Thorstein Veblen (1899) suggested that social exploitation emerged from the evolutionary need for “conspicuous consumption.” Veblen did not suggest a massive program of social exploitation per se, but he posited the emulative social mechanism of spending to impress others and to therefore maintain one’s position in the social hierarchy. According to Veblen, that need eventually became a driving force to “need” more resources, which fomented the “revolution of rising expectations.” Following on Veblen’s theory, John Kenneth Galbraith, in his seminal work The Affluent Society (1958), theorized that consumption—instead of satiating an individual’s wants and needs—actually generates more wants that seem as important as those already supported. Furthermore, such a driving compulsion to consume, Galbraith argues, led the United States economy to be completely centered on expanding production and consumption, which causes needs and wants to regularly outstrip available resources. Robert Frank takes up Veblen’s “conspicuous consumption” thought in Luxury Fever (1999).
In Regulating the Poor, Piven and Cloward (1977, 1993) provide a neo-Marxist account of social exploitation in the United States. They begin their analysis by summarizing America’s shifting economic structure, because they believe that the true goal of poverty relief is to moderate recurring crises caused by capitalism (Piven & Cloward, 1993). In their view, capitalism depends on a large supply of cheap labor easily exploited for the gain of those in power. Instead of alleviating poverty, relief or welfare programs pacify exploited populations just enough to quell unrest, thus perpetuating the exploitative economic system. Power holders, they posit, may use repressive measures that beat the poor back into submission, or they may enhance welfare benefits just to the point where protest subsides. Additional Neo-Marxist “poor-controlling” perspectives are explored in Wacquant’s Punishing the Poor (2009) and Schoss, Forting and Shram’s Disciplining the Poor (2011).9
What categories of social exploitation exist in society and in relationships? By what mechanisms are these categories implemented? While exploitation as such can extend beyond persons to animals or the environment, social exploitation refers to the unjust use of persons. For purposes of this inquiry, we limit our examination of social exploitation to those categories reinforced in a societal context, rather than particular instances imposed by individuals, firms, or other institutions. This perspective locates the actions of societal subunits—individuals, organizations, and communities—as within the larger social system. Acts of exploitation in these subunits of society could demonstrate societal-level desires to continue social exploitation or societal-level failures to reduce exploitation in practice.
Specifically, we explore social exploitation as attempts by societal power holders to meanly, unjustly, or inequitably capture the labor of individuals or groups.

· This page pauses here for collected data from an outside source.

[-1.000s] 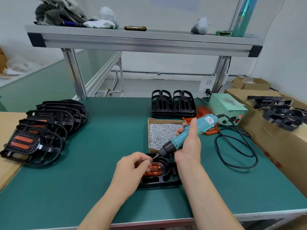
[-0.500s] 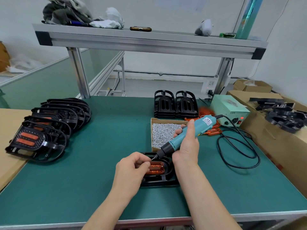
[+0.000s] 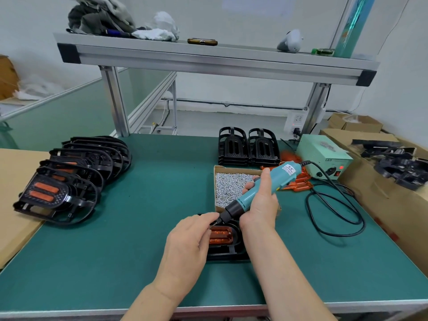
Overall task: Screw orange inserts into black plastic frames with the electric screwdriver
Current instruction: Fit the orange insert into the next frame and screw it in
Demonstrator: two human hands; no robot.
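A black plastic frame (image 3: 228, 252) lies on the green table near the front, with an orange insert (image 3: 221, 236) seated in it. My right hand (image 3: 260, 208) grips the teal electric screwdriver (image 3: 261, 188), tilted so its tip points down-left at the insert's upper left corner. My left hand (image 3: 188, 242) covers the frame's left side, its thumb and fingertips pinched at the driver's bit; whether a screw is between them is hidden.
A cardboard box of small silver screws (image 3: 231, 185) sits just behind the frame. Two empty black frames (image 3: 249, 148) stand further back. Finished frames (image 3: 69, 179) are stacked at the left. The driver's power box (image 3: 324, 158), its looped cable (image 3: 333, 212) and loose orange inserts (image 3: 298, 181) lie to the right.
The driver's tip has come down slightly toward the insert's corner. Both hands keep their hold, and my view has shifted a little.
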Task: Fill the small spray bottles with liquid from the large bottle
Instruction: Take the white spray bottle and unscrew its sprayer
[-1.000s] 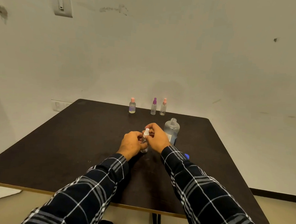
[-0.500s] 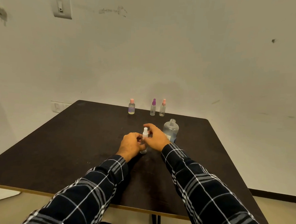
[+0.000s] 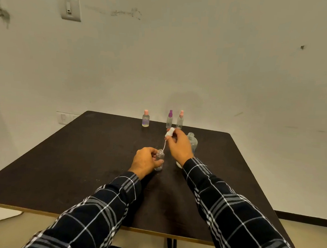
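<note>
L hand grips small bottle upright on worktop; R hand pinches spray head above it, neck open for filling.

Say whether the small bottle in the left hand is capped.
Uncapped: small bottle neck bare; right hand holds its spray top above.

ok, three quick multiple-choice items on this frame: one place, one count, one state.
1. Where is the large bottle?
A) just behind the right hand
B) at the left table edge
C) on the floor

2. How many capped bottles stand at the far edge?
A) one
B) three
C) five

3. The small bottle in the left hand is:
A) capped
B) lying flat
C) open and upright

Answers:
1 A, its open neck shows past the right hand.
2 B, three stand in a row.
3 C, the spray top is off, pinched by the right hand.
</note>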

We refer particularly to the use, or exploitation, of persons in an attempt, through the exploitative capture of their labor, to narrow the gap between perceived needs and available resources by reducing the cost of the need and of need-fulfilling services. Several writers and historians have been instrumental in shaping the direction of this inquiry.
In his argument for a residual welfare state, Goodin defines exploiting a person as “taking advantage of some peculiar features of that person and his situation” (1988: p. 124). He observes that opportunities for exploitation crop up naturally from unequal interactions in the free market, and asserts that a welfare state is the only way to protect both the integrity of the market and the exploited (as well as those vulnerable to exploitation).

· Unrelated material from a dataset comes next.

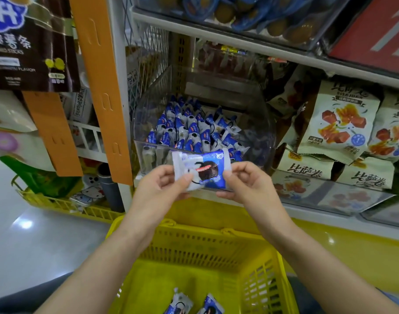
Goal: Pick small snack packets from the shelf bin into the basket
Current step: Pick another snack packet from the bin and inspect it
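A blue and white snack packet (pixel 203 169) with a dark cookie picture is held flat between both hands, in front of the shelf bin. My left hand (pixel 162 184) pinches its left edge and my right hand (pixel 246 182) pinches its right edge. Behind it, the clear plastic bin (pixel 262 137) holds several more blue and white packets (pixel 189 130). Below my forearms sits the yellow basket (pixel 194 245), with two of the same packets (pixel 194 304) lying at its bottom near the frame's lower edge.
Cream bags with red food pictures (pixel 339 123) fill the shelf to the right of the bin. An orange hanging strip (pixel 103 87) and a dark snack bag (pixel 30 46) hang at left. Another yellow basket (pixel 64 205) stands on the floor at left.
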### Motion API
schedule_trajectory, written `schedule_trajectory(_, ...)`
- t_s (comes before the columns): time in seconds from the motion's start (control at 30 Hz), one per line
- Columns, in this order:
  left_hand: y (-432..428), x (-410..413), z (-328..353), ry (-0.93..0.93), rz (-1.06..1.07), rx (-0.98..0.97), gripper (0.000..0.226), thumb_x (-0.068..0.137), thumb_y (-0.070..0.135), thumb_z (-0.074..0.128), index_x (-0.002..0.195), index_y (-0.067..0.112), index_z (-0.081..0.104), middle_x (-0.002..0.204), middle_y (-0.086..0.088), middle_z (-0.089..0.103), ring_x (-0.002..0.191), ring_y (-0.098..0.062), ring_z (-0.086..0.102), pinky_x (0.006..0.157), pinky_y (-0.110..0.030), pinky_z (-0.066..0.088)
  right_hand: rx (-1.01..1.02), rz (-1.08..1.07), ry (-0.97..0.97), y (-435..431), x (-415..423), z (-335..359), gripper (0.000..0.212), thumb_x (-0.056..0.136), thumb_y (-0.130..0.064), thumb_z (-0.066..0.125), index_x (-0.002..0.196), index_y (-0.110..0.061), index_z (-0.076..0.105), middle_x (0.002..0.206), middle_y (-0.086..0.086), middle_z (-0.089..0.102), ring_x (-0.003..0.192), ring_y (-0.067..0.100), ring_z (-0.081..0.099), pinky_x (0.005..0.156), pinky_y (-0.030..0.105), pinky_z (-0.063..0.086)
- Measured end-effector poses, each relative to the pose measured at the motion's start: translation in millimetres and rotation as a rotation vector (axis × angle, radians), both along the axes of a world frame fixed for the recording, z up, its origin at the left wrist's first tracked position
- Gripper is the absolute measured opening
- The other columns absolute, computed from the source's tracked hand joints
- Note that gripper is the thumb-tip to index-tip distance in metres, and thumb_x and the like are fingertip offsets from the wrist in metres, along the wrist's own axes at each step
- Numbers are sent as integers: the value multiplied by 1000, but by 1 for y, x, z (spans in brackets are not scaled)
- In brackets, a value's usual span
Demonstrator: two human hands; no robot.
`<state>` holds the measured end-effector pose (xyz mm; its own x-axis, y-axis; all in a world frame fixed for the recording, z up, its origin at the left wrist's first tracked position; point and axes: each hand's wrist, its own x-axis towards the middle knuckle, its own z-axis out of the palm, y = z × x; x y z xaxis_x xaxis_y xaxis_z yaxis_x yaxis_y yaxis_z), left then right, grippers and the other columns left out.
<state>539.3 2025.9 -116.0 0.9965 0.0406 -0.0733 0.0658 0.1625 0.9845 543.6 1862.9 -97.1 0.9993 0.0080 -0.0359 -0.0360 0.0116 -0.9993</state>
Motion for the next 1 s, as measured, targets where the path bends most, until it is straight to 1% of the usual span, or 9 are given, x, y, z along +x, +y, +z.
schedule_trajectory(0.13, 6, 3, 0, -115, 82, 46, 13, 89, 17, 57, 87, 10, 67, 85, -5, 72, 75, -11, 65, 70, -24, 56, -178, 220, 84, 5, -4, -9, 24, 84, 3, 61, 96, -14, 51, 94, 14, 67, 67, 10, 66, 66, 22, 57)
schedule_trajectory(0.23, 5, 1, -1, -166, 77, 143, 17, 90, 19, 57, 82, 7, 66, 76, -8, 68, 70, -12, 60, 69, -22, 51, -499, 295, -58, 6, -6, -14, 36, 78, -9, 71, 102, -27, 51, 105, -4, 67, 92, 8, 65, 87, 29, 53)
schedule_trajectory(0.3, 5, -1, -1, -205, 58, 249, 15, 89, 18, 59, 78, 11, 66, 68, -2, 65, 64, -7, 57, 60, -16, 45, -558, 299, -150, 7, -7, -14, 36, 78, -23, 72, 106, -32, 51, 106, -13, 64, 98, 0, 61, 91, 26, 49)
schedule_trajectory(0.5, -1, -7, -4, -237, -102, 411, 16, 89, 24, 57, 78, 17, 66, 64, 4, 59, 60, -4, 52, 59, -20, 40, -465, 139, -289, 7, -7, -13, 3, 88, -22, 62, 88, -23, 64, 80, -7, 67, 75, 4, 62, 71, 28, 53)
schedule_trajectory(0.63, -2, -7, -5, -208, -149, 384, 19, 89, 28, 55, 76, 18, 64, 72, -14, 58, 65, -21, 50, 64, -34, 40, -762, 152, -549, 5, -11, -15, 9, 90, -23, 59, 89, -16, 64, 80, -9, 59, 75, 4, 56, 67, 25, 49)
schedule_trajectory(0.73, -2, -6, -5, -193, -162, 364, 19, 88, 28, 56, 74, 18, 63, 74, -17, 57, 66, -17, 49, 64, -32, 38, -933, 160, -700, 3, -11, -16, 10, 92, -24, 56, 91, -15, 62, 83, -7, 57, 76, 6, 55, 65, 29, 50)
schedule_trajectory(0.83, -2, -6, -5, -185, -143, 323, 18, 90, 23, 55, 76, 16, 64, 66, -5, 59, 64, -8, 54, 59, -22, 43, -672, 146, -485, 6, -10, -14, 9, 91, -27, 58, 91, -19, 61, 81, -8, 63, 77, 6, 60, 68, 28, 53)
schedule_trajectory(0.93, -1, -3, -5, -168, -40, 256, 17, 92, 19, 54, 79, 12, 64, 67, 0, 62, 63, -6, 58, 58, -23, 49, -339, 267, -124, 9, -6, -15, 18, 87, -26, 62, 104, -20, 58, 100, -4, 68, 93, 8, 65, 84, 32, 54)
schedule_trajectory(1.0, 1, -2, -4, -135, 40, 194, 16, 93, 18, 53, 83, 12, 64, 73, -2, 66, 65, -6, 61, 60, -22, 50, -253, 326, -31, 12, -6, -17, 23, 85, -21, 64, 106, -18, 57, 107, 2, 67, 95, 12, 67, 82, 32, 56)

Zinn (1999) offers a popular account of American history as the struggle between those who hold power and those who do not.10 He highlights many examples of social exploitation, and the range of exploitative mechanisms in American history, beginning with Columbus’s exploitation of Arawak men and women upon discovery of the new world. Others detail the long history of social exploitation of African Americans, Native Americans, Latinos, and other people of color in the United States. Indeed, America has not yet come to terms with the fact that many obvious symbols of our democracy were built, at least in part, by exploited and enslaved laborers (Ellis, 2004; McCollough, 2002). The United States’ legacy of social exploitation also includes encroachment into established Native American lands, as well as land practices in the now-southwestern United States. The reparations movement continues to demand that descendants of historically exploited groups receive compensation for their exploited labor and loss. Scholars have calculated astronomical compensatory sums that indicate the immense debt the federal government owes to just one group of exploited persons (America, 1990; Browne, 1993).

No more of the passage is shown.